_WHAT YOU SHOULD DO_: Lines from the listing below that contain the string "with" are to be reported.

_DATA SECTION_:

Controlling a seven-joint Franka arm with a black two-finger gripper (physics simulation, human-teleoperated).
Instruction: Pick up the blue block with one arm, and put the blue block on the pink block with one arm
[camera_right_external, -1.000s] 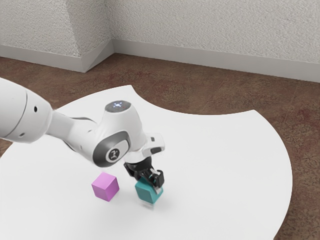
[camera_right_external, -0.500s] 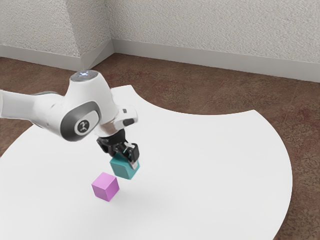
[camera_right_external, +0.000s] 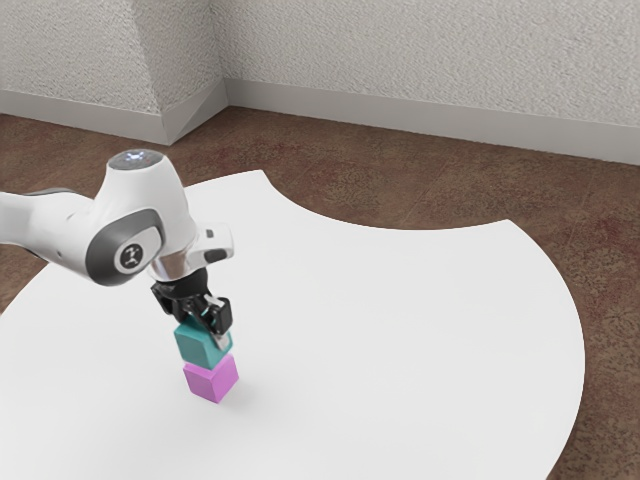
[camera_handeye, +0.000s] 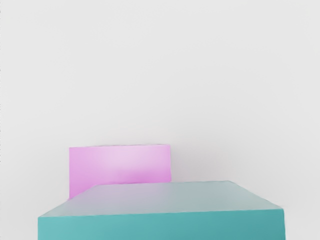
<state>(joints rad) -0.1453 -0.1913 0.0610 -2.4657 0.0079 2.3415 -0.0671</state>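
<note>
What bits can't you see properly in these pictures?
- Exterior view: the jaws holding the blue block hide its top.
- Wrist view: the blue block hides much of the pink block, and the picture's edge cuts the blue block off.
- Exterior view: the left edge cuts off the base of the arm.
- Exterior view: too small to tell whether the blue block rests fully on the pink block.

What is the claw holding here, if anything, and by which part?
The claw holds the blue block by its upper part, fingers on two opposite sides, over the pink block.
</note>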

_ANSWER TO THIS EXERCISE_:
Controlling a seven-joint Franka arm with a black two-finger gripper (physics simulation, human-teleoperated).
Instruction: Pick up the blue block with one arm, and put the blue block on the pink block with one arm

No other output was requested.